I am told as if I don’t already know that countries across the planet have experienced thousands of hospitalizations and deaths from the novel coronavirus, burdens that can be reduced if we confine ourselves to our homes, wears mask, and practice social distancing rules. To fail to do the things that will reduce suffering and save lives is immoral, they say, signaling their superlative virtue. But the same thing that’s being said about the SARS-2 virus can be said about influenza and rhinoviruses, even other coronaviruses, all of which cause lethal lower respiratory infections in tens of thousands annually in the US alone. The CDC estimates that, for the flu season 2019-20, there have been half a million hospitalizations and more than 20 thousand deaths from influenza.

Preliminary burden estimates
Preliminary Cumulative Estimates of Hospitalizations in the U.S. 2019-2020 Flu Season

If I advocated for confinement, masks, and social distancing to reduce deaths from influenza and rhinoviruses (or the coronaviruses these people don’t know about), people would think I was neurotic, a germaphobic busybody in need of cognitive behavioral and exposure therapies. And they’d be right. Life is risky. Humans are always engaging in risk-benefit analysis as a matter of survival. (See Life is Risky. Freedom is Precious.) The question is whether this virus—or any other risk we confront in our brief existence—is so lethal that it justifies throwing millions out of work, setting back the education of millions of children and young adults, allowing thousands to die prematurely from cancer and other treatable diseases, and the myriad of other awful man-made tragedies that flow from this fiasco. The virus didn’t do that to us. Our leaders did that to us.

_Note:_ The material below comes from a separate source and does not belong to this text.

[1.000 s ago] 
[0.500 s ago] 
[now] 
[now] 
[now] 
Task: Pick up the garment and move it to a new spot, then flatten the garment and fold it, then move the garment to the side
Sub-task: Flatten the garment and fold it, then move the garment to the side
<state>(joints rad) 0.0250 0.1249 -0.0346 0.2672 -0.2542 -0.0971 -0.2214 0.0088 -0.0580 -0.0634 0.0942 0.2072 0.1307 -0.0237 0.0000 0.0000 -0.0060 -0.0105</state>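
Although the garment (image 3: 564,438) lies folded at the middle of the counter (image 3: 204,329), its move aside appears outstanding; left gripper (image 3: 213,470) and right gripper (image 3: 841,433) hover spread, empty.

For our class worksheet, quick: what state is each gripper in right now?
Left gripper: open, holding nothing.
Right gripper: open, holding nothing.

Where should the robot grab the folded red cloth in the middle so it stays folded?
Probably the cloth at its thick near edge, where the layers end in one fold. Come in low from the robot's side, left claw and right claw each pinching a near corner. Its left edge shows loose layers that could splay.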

The signs of panic are fight, flight, or freeze. Freeze has marked today’s panic—a mass hysteria unjustified by the facts (see COVID-19 and Chronic Stress Response). It is a kind of catatonia, a constellation of abnormal behaviors arising from a disturbed mental state marked by purposeless and repetitive overactivity (sans negativism in this case—of which the sane are accused). The tunnel vision associated with the phenomenon has moved millions to demand the government sink everything into a pit of despair to save humanity from a virus which, for the vast majority of people, is at worst cold-like. Like a drowning person, the panic-stricken zealot seeks to drag others down with him. How else do we explain the myopia behind moving infected people to nursing homes to free up hospital beds. That’s the actions of crazy people.

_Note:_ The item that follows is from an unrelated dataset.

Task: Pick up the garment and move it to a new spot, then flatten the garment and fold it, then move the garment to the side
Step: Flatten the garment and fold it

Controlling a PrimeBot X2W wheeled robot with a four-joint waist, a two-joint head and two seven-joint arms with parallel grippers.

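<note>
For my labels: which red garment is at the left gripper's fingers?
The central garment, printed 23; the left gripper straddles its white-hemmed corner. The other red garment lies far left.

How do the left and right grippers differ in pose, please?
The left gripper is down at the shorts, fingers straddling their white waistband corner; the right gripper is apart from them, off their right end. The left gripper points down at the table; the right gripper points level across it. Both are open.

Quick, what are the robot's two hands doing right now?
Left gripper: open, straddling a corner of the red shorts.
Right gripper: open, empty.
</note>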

Even if we could get past the injustice of confining healthy people to their homes, an outrageous violation of fundamental human rights typical of totalitarian regimes not democracies, the public health case does not justify what authorities have done here. This virus is not what they told us it was. As those who follow my blog know (I started exposing the panic on March 26), it is what I told you.

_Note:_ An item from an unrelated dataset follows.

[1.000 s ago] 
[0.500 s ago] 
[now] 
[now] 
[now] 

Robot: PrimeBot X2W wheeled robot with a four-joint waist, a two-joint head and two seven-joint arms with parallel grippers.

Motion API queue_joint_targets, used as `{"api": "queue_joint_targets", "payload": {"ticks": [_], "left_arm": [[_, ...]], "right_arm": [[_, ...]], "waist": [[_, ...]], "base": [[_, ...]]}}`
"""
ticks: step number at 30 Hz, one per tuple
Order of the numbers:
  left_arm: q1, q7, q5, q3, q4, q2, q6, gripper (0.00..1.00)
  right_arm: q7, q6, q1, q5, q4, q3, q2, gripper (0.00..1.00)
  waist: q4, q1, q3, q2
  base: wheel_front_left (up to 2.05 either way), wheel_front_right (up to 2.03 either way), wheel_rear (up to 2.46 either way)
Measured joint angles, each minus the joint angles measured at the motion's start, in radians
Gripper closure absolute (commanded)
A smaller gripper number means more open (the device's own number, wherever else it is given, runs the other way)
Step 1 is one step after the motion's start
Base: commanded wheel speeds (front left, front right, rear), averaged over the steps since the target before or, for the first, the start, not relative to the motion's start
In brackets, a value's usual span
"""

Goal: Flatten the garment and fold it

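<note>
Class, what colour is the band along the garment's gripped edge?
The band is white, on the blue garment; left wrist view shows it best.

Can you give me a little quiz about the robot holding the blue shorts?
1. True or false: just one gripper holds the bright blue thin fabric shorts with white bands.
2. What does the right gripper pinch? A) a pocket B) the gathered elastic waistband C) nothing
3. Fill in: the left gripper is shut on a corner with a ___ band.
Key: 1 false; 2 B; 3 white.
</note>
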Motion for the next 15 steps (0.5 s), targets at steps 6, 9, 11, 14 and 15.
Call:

Why would I know anything about this? I developed a particular interest in epidemics and pandemics after the swine flu hoax back in high school in the 1970s (see Medical-Industrial Propaganda: The Swine Flu Pandemic of 1976). I thought the swine flu epidemic was the craziest thing I had ever seen. But COVID-19 is crazier. By far. The panic is indicative of a profound disturbance in our culture; people don’t normally react like this to viral threats. The response to this virus, which aligns with the response to disagreeable speech utterances, has revealed a deep pathology in Western civilization. 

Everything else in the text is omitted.